#### How to complete this task
The result should be every line in the data below that carries the string "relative".
Top of Data supplied
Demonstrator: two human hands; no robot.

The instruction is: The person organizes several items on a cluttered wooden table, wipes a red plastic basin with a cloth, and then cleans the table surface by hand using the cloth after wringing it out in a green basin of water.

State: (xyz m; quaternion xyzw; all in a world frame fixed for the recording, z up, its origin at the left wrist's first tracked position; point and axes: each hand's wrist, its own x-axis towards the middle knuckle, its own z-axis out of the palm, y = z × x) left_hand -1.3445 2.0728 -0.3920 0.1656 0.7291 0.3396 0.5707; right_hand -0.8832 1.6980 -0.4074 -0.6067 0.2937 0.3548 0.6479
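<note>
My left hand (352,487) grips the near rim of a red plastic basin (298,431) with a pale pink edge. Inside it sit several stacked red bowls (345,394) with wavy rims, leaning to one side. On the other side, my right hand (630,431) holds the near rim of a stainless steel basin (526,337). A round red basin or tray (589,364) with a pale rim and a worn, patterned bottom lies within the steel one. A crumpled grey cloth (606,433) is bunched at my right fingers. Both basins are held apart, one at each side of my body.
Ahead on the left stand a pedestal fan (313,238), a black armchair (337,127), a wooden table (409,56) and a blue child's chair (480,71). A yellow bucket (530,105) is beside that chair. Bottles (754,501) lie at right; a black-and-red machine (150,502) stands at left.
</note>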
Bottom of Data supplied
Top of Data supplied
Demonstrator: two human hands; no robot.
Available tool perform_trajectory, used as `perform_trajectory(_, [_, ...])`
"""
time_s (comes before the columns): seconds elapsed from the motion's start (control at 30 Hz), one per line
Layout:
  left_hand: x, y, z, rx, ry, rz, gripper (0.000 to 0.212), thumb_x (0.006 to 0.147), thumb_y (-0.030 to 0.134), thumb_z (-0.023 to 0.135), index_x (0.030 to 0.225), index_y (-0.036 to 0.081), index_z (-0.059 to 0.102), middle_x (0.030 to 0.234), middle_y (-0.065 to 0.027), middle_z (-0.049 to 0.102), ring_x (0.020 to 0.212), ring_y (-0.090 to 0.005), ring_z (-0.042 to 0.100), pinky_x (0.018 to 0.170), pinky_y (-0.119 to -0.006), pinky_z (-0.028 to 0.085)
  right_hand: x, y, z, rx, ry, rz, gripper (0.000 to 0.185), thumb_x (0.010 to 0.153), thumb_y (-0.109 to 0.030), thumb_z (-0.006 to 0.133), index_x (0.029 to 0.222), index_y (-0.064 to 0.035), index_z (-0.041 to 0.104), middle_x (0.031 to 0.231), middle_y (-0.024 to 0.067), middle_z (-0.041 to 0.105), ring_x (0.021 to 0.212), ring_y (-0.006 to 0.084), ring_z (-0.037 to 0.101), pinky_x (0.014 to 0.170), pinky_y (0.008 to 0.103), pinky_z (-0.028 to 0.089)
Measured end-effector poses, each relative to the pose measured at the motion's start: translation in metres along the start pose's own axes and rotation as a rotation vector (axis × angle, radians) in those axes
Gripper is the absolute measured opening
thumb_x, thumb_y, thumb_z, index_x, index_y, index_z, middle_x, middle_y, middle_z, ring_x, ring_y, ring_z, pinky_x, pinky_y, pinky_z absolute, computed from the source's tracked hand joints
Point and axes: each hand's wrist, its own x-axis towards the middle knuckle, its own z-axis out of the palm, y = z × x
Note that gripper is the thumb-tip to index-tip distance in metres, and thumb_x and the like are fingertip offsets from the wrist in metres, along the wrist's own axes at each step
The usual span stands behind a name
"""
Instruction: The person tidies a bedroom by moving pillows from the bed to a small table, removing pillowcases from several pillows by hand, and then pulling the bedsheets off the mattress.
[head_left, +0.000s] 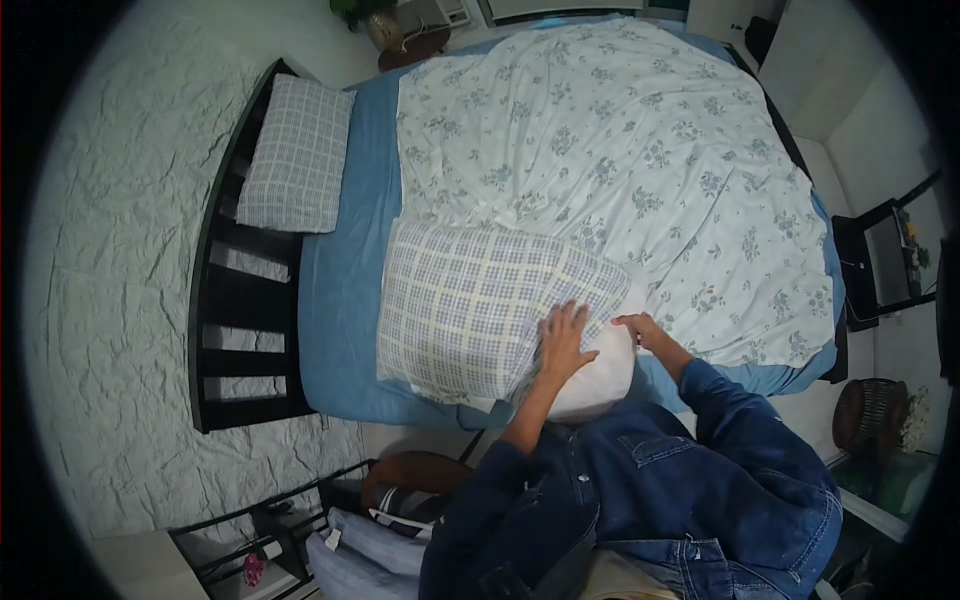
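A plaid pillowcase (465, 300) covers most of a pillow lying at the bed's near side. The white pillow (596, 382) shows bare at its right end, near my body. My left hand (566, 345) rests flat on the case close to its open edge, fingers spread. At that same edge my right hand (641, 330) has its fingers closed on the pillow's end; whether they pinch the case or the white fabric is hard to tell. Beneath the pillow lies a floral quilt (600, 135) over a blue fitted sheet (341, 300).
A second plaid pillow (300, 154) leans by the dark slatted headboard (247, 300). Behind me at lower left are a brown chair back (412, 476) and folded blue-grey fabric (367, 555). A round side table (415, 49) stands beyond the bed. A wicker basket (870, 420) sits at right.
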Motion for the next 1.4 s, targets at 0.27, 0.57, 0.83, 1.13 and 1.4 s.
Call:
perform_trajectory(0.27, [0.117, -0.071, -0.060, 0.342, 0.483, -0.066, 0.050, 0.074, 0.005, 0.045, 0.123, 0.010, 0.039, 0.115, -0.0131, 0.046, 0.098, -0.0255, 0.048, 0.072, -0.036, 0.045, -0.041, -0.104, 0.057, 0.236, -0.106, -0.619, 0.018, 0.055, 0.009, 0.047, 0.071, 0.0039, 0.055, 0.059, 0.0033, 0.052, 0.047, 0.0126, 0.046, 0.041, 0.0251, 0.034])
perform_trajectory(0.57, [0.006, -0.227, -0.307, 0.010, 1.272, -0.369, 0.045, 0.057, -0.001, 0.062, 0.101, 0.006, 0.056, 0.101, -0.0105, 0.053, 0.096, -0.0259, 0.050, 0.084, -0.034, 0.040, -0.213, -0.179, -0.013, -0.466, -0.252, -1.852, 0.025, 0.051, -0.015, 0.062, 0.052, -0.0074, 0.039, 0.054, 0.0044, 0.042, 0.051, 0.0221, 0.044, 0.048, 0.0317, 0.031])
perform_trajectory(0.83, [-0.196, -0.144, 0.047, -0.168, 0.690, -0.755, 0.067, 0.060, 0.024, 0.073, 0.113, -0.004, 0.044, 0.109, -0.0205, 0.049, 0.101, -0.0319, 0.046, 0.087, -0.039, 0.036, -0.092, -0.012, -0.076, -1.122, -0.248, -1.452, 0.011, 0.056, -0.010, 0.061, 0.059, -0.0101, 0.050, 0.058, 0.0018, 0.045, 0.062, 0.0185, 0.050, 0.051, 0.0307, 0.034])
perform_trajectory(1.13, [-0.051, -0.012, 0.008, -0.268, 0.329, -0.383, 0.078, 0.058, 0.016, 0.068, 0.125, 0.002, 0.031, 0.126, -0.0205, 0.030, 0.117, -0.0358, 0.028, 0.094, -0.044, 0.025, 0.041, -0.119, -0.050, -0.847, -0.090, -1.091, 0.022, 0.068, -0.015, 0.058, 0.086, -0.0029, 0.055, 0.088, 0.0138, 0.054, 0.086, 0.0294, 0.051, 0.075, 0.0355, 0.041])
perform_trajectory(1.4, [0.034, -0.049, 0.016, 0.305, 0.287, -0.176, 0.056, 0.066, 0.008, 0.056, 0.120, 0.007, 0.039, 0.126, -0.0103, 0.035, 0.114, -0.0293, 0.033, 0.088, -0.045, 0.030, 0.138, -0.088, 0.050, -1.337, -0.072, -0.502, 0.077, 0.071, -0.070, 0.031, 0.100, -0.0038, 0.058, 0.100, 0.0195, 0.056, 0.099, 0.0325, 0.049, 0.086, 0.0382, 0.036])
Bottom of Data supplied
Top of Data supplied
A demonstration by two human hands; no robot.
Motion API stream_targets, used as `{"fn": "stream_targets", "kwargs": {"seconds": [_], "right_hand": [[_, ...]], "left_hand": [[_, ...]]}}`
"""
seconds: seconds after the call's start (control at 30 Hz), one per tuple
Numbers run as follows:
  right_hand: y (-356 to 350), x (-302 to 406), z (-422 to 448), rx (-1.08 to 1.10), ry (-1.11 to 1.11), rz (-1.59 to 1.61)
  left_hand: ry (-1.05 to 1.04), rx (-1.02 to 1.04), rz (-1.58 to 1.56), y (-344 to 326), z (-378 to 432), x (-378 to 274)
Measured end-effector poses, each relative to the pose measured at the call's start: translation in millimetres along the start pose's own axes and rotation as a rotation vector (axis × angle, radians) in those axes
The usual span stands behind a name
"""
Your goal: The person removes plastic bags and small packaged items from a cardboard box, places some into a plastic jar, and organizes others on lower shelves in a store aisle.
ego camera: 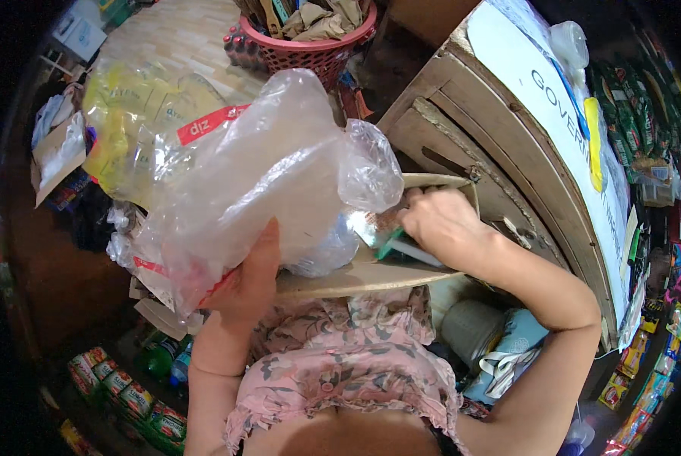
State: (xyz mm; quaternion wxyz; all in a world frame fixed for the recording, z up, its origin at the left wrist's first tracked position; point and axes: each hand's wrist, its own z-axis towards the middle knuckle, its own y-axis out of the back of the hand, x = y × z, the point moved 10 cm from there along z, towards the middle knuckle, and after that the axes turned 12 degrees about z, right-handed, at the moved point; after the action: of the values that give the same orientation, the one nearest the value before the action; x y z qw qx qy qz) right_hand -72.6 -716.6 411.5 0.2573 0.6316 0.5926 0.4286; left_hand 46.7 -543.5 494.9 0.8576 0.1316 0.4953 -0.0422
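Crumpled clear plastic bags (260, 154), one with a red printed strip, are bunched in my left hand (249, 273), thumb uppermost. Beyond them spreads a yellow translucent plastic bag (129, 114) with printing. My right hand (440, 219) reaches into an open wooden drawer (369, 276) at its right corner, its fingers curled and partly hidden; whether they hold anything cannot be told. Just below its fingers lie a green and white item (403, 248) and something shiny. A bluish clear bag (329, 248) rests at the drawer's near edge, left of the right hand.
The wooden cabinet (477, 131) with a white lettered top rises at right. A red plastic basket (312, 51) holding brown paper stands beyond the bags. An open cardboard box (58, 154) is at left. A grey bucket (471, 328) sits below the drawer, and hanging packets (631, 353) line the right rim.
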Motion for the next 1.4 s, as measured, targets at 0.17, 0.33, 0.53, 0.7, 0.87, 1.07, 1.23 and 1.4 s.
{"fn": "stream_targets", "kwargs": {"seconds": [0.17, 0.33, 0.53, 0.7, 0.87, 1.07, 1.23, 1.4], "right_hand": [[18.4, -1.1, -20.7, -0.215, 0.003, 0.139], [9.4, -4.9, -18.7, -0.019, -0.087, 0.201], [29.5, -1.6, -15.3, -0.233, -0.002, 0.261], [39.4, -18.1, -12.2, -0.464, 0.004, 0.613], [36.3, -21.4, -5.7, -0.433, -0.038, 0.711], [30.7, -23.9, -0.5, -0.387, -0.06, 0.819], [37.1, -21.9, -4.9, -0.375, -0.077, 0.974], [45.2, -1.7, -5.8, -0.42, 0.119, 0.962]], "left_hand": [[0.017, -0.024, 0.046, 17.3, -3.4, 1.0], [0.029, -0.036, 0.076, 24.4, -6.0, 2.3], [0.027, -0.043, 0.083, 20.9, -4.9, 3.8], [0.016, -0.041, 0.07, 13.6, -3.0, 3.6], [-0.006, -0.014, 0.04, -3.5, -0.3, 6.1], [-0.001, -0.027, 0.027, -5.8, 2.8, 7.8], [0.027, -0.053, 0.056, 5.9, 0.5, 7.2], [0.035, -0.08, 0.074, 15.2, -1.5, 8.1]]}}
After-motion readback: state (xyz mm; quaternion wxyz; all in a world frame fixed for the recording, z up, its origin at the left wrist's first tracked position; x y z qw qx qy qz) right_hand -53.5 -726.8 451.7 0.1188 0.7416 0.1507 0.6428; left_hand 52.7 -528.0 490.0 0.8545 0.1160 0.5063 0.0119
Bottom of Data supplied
#### Response to this exercise
Measured end-effector poses, each relative to the pose measured at the motion's start: translation in metres along the start pose's own axes and rotation as a rotation vector (axis × angle, radians) in those axes
Measured end-effector poses, each relative to the pose measured at the call's start: translation in millimetres along the start pose's own axes and rotation as a rotation vector (axis × angle, radians) in those axes

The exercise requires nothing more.